À l’époque des droits civiques, et même s’il était un haut fonctionnaire des Nations Unies et qu’il n’était pas directement impliqué dans les actions de Martin Luther King, il n’a pas hésité à conseiller et à encourager ce dernier.

Il est même venu marcher avec le Dr King à Selma, montrant qu’en plus d’être un universitaire de renommée internationale, il gardait un lien direct avec la communauté noire et les dirigeants des droits civiques : il n’est pas venu en tant que fonctionnaire des Nations Unies, il voulait être là simplement en tant que citoyen américain, marchant pour la liberté dans son pays.

« Lorsque j’ai rencontré M. Bunche aux Nations Unies (en 1967), alors qu’il accompagnait Martin Luther King, il m’a dit qu’il ne voulait pas critiquer le Dr King pour sa position sur le Vietnam, avec laquelle il était d’accord, mais qu’il détestait voir le Dr King engagé à la fois dans le mouvement pour les droits civiques et dans le mouvement pour la paix, car cela le laissait trop exposé », s’est aussi souvenu le diplomate Young.

Le Dr King répondit qu’il ne veut pas être impliqué, mais qu’il n’a pas le choix : «Je ne veux pas être impliqué dans cette affaire, mais je ne peux pas la fuir. Je ne peux pas isoler ma conscience». Cette réunion a eu lieu un an jour pour jour avant l’assassinat du Dr King. C’est presque comme si M. Bunche prédisait que la variété des rôles joués par le Dr King n’était pas judicieuse, et qu’il lui conseillait de ralentir un peu.

Maître médiateur

Ralph Bunche a toujours été très rationnel et logique, et il a résisté à toutes sortes de politiques émotionnelles et de colère qui pouvaient exister entre les races, ou entre les mondes développés et moins développés.

Il était un maître médiateur, avec un esprit froid, logique et analytique, qu’il appliquait à des sujets volatils et émotionnels. Il ne croyait pas au secret, mais il pensait que la diplomatie dépendait d’un certain niveau de confiance privée : il y a un jeu d’arrière-cour constamment en cours à l’ONU.

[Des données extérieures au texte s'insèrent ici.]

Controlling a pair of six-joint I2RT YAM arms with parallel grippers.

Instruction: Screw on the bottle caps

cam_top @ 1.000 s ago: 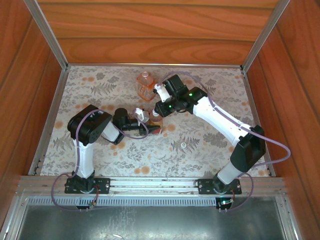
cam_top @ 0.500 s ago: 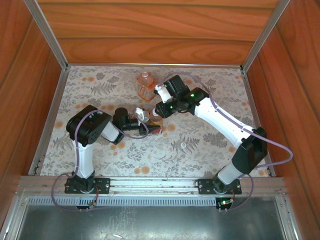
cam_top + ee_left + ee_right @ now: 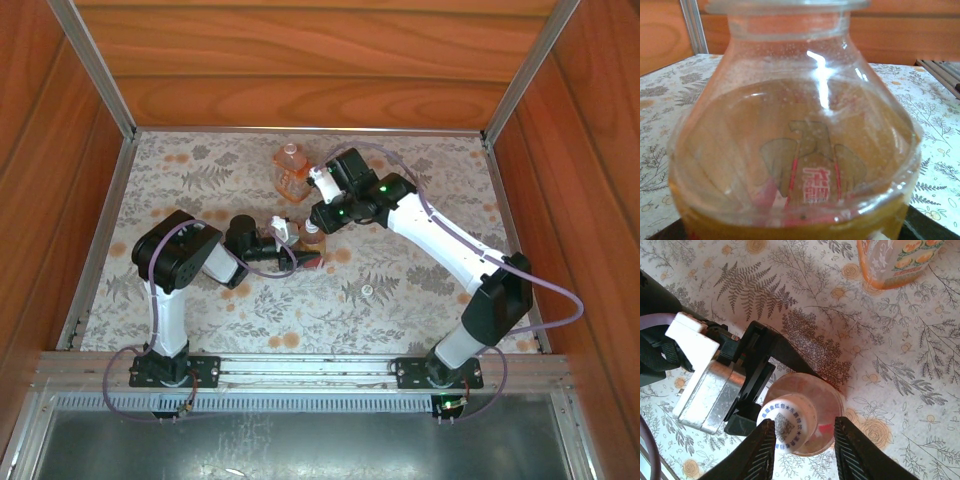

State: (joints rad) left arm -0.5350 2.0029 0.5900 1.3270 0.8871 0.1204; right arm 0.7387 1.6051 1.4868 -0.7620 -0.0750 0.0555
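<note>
left gripper [image 3: 303,254] is clamping the slim bottle [image 3: 800,150] while right gripper [image 3: 805,432], part-open, is straddling the cap [image 3: 787,429]; loose contact may be risking cross-threading.

Cream tablecloth [image 3: 200,180] printed with grey ferns and orange blossoms, enclosed on three sides by reddish-brown wooden panel walls [image 3: 320,60] with slanting silver aluminium corner posts [image 3: 95,65], a silver aluminium rail [image 3: 320,370] along its near edge and a grey sheet-metal panel [image 3: 300,440] nearer the camera.
</note>
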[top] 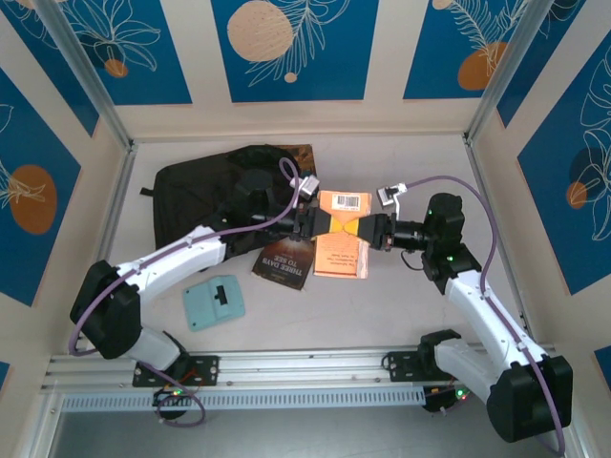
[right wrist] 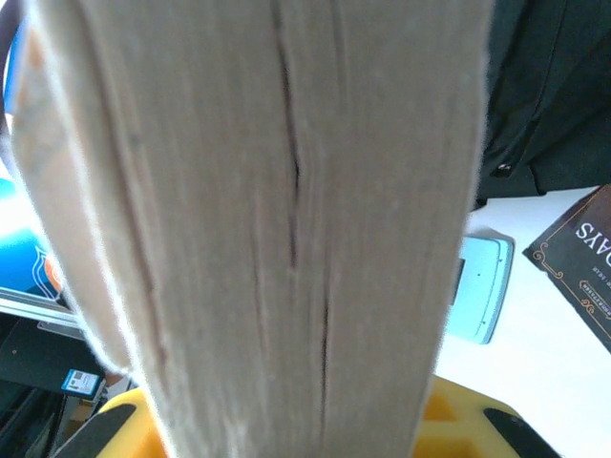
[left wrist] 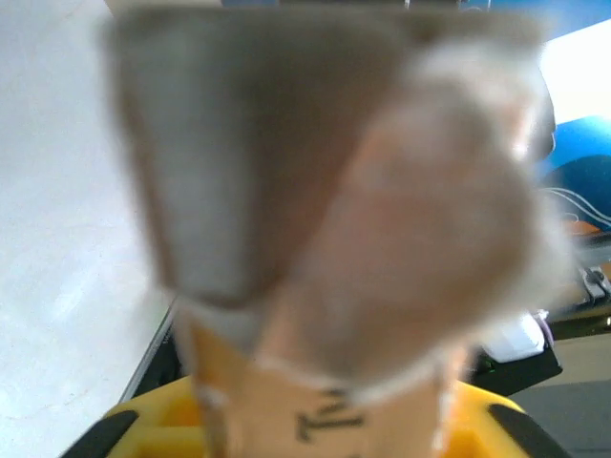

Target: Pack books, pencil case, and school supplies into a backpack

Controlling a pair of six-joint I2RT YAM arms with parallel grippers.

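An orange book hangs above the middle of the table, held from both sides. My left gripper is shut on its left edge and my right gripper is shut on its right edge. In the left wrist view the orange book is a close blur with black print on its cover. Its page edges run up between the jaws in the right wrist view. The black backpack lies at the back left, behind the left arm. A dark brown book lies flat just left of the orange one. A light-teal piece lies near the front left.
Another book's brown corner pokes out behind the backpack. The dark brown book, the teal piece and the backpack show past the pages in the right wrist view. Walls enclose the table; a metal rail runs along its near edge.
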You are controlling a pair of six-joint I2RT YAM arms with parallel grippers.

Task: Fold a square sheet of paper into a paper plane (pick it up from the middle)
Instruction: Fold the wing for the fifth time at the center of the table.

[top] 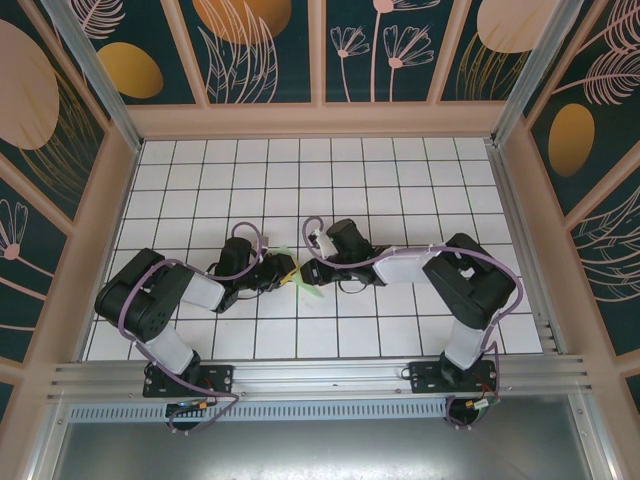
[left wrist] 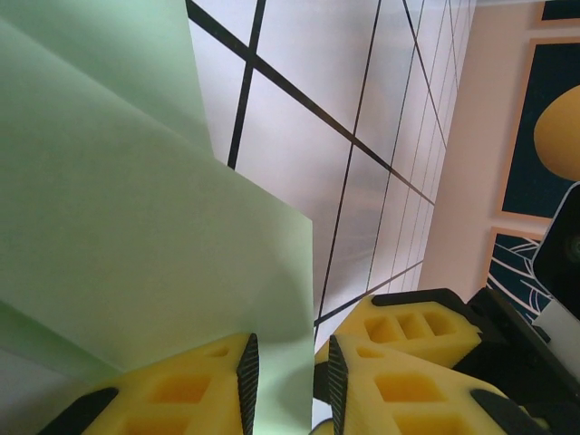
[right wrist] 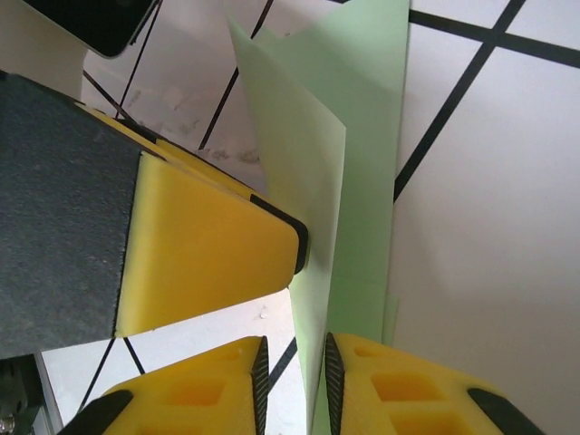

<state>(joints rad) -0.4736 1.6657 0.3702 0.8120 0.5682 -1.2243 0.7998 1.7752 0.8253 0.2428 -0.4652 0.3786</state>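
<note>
The paper (left wrist: 136,227) is partly folded and stands on edge above the middle of the tiled surface (top: 400,180), off the near edge, with your two arms meeting at it from either side. Its long axis appears to run up and away from both wrists, so each arm is equally near. Your left end effector (left wrist: 288,381) has its jaws narrowly apart with paper across the gap; you cannot tell whether it truly pinches. Your right end effector (right wrist: 294,381) is slightly apart, the sheet edge-on against one pad with daylight beside it. Any next crease likely turns on that loose side closing squarely.
</note>
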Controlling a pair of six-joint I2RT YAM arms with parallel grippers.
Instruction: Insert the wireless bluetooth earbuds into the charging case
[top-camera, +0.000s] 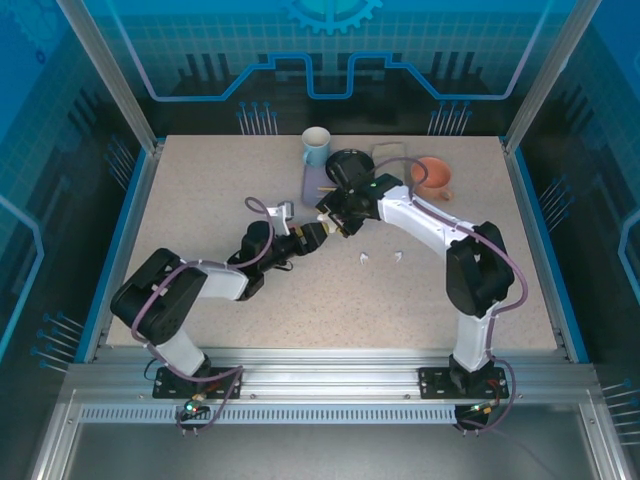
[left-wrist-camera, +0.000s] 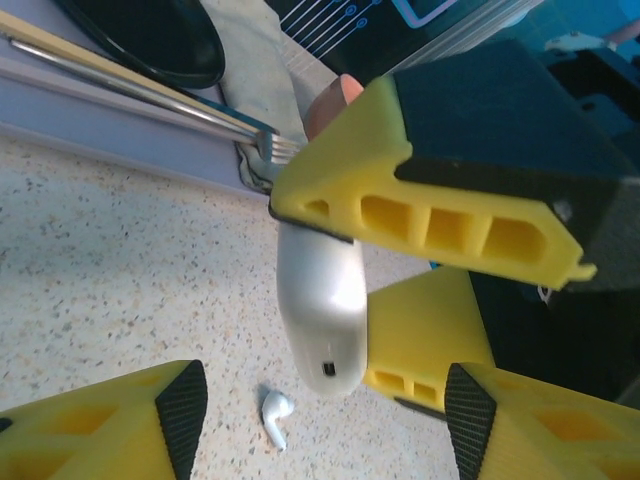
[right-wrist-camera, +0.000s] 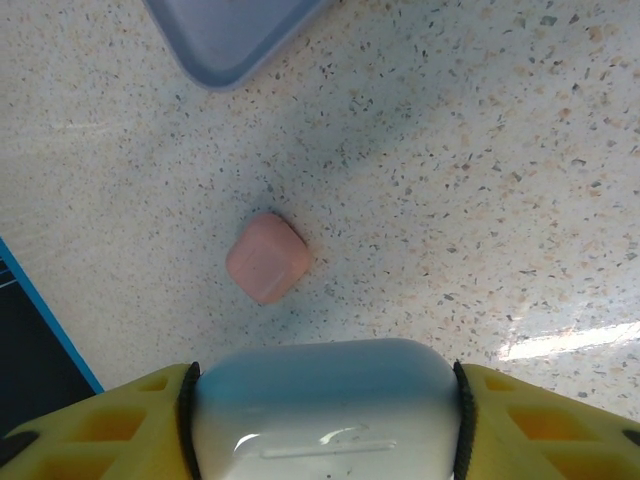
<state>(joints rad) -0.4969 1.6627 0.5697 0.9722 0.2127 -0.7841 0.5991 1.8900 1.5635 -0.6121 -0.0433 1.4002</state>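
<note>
The right claw (right-wrist-camera: 325, 395) pinched the smooth white case (left-wrist-camera: 320, 300) by its sides; it was maybe slippery. The left claw (left-wrist-camera: 325, 425) stood spread near a tiny, light earbud (left-wrist-camera: 275, 415).

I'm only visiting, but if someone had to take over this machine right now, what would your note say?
The right claw is shut on the white case, held above the table.
The left claw is open, close in front of that case, not gripping it.
Two white earbuds lie loose on the table; a pink case lies beneath the right claw.
Done: white case picked up.
Left: its lid looks closed, so open it, then seat the earbuds.
</note>
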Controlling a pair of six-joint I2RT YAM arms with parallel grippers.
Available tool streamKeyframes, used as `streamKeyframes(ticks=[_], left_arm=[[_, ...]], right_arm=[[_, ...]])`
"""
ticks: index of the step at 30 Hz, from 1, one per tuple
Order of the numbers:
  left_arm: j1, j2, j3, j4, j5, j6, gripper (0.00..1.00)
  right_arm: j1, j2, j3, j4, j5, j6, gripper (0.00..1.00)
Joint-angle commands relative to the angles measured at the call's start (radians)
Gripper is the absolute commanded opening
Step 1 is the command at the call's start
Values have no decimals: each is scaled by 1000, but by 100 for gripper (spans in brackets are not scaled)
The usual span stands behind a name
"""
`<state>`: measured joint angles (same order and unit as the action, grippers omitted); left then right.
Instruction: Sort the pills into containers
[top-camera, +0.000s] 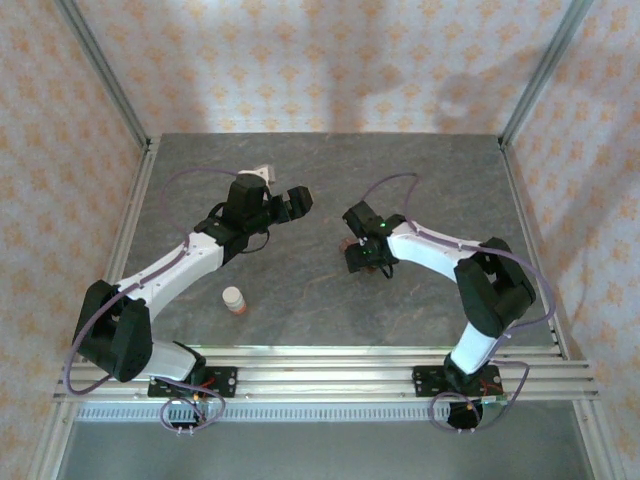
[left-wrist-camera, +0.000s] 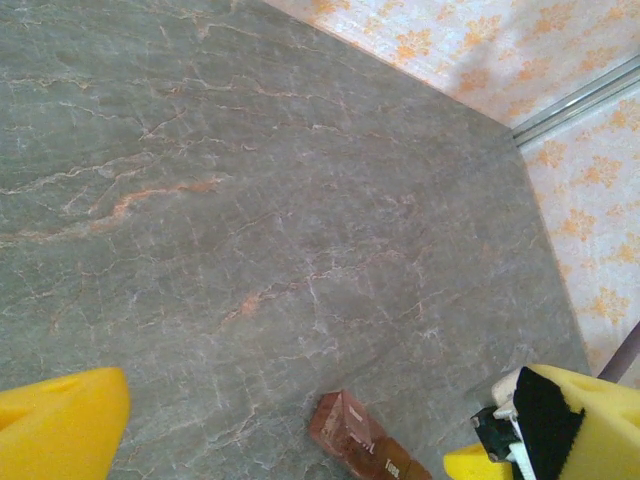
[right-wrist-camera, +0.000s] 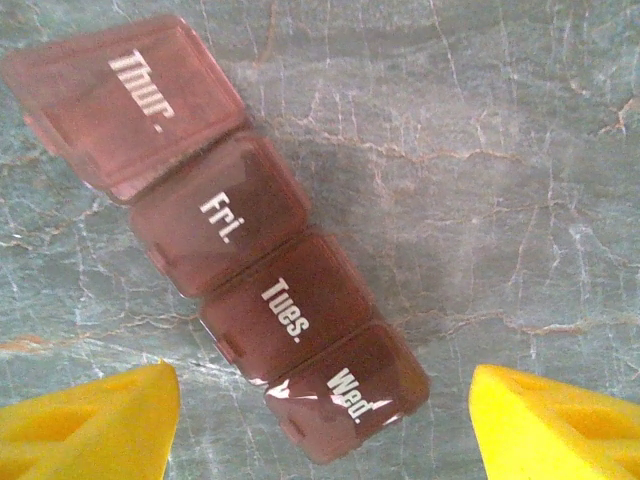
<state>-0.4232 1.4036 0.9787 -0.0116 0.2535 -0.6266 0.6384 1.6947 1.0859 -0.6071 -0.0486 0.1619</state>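
The containers (right-wrist-camera: 240, 260) are a dark red-brown strip of four lidded compartments marked Thur., Fri., Tues. and Wed., lying slantwise on the grey table. My right gripper (right-wrist-camera: 320, 430) hangs open just above the strip. Its yellow fingertips (right-wrist-camera: 90, 425) stand either side of the Wed. end and touch nothing. From above, the right gripper (top-camera: 360, 255) covers most of the containers (top-camera: 347, 243). My left gripper (top-camera: 298, 203) is open and empty, left of the strip. In its wrist view the containers (left-wrist-camera: 355, 440) lie at the bottom edge between its yellow pads (left-wrist-camera: 60, 425). The pills are out of view.
A small orange bottle with a white cap (top-camera: 234, 300) stands upright near the front, beside the left arm. The table is bounded by aluminium rails (top-camera: 330, 365) at the front and patterned walls on the other sides.
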Motion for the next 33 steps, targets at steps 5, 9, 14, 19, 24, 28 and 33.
streamKeyframes(ticks=[5,9,14,19,24,28,33], left_arm=[[7,21,5,24,6,15,100],[6,28,13,20,12,14,100],[7,28,14,20,11,15,100],[7,29,14,18,12,15,100],[7,34,21,9,13,21,100],[6,36,28,-13,7,40,100],[6,43,41,-33,11,55,100]], right_arm=[[-8,-1,-46,-44,48,49,77],[-35,5,-49,-47,98,77,77],[-87,9,-36,-48,127,96,77],[-112,44,-1,-59,157,89,76],[-127,61,37,-61,148,72,76],[-129,-4,29,-73,91,65,76],[-157,-70,20,-72,32,84,77]])
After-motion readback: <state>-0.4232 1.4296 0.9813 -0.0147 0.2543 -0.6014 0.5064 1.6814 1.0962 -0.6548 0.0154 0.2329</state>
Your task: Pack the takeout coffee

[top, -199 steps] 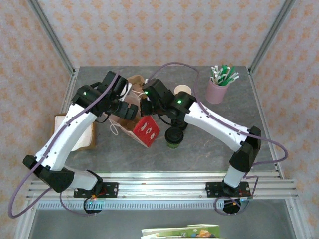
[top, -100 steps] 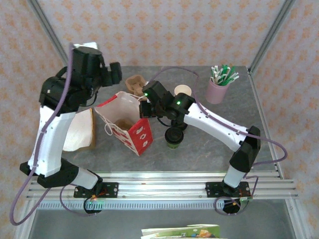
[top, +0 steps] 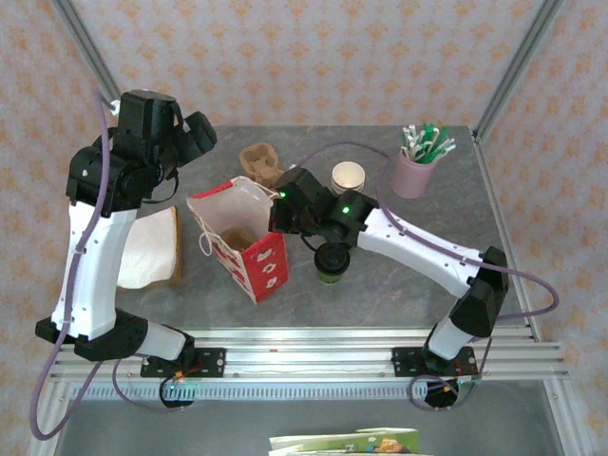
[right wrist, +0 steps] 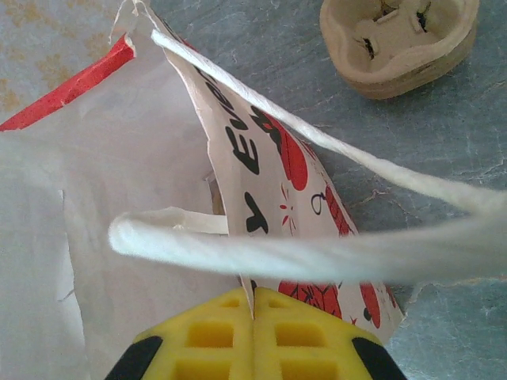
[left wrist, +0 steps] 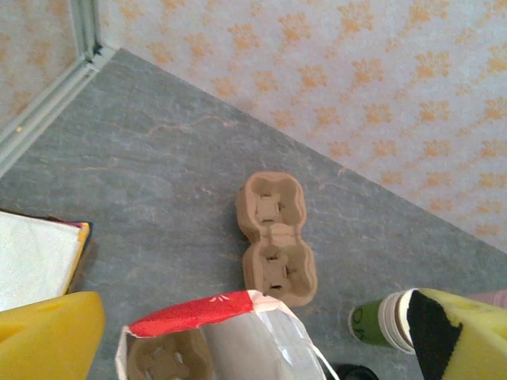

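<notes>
The takeout coffee (top: pixel 332 261), a green cup with a black lid, stands upright just right of the red-and-white paper bag (top: pixel 242 245). The bag stands open with a brown cup carrier inside it (left wrist: pixel 162 360). My right gripper (top: pixel 275 215) is shut on the bag's right rim; the wrist view shows its yellow pads (right wrist: pixel 226 336) pinching the paper edge (right wrist: pixel 253 305), with the white string handle (right wrist: pixel 317 247) across the front. My left gripper (top: pixel 197 133) is raised at the back left, open and holding nothing, and looks down on the bag (left wrist: pixel 214 317) between its yellow fingers (left wrist: pixel 47 336).
A second brown cup carrier (top: pixel 261 161) lies behind the bag. A lidless green cup (top: pixel 349 177) and a pink holder of straws (top: pixel 415 171) stand at the back right. A stack of white napkins (top: pixel 152 249) lies left of the bag. Metal frame posts bound the table.
My left arm has lifted away from the bag to the back left. The bag now stands upright and open. My right gripper keeps its hold on the rim.
</notes>
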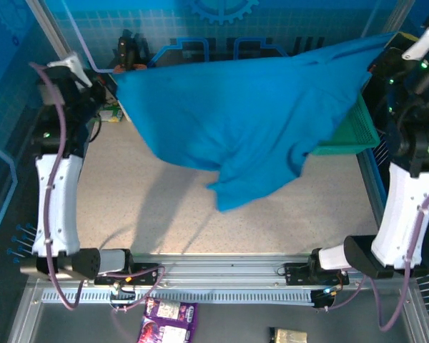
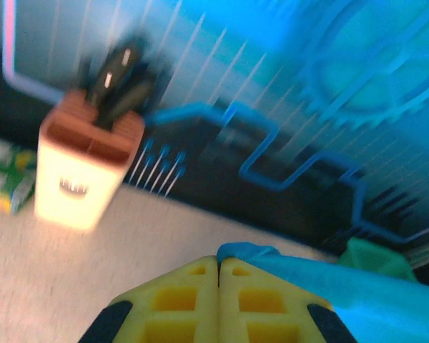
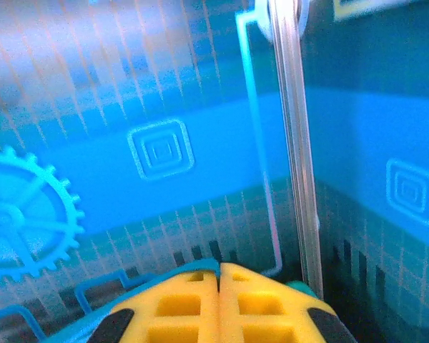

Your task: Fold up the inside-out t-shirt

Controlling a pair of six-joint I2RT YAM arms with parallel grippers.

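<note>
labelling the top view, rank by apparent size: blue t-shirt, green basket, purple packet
1. blue t-shirt, largest by far
2= green basket and purple packet: visible parts look alike; basket partly behind the shirt, packet cut off at the edge

Left arm (image 1: 57, 200), right arm (image 1: 404, 207): white shells, black joints, green lights
Cables (image 1: 52, 150): mauve, looped alongside the shells
Left hand (image 2: 219, 263), right hand (image 3: 219, 268): yellow waffle-moulded fingers, black shoulders
</note>
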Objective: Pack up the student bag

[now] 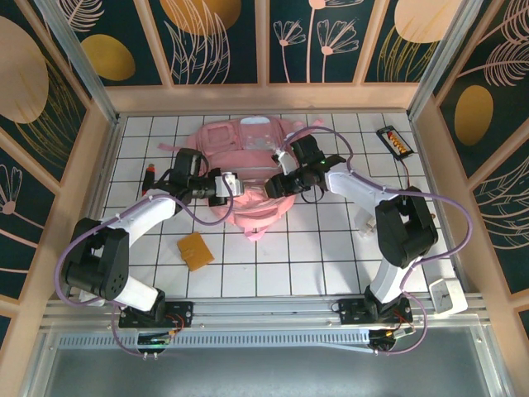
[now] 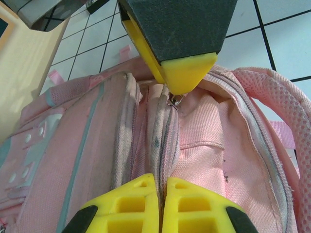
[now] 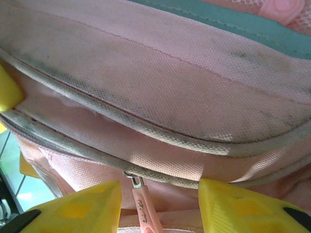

Les réalisations de Ralph Bunche sont difficiles à surestimer. À une époque d’inégalités raciales prononcées aux États-Unis, il est devenu le premier Afro-Américain à obtenir un doctorat d’une université américaine en 1930. Il a travaillé sur la Charte des Nations Unies et la Déclaration universelle des droits de l’Homme.

Bunche est ensuite devenu Secrétaire général adjoint de l’ONU, il a été médiateur pour l’armistice de 1949 entre Israël et les pays arabes voisins, ce qui lui a valu le prix Nobel de la paix en 1950.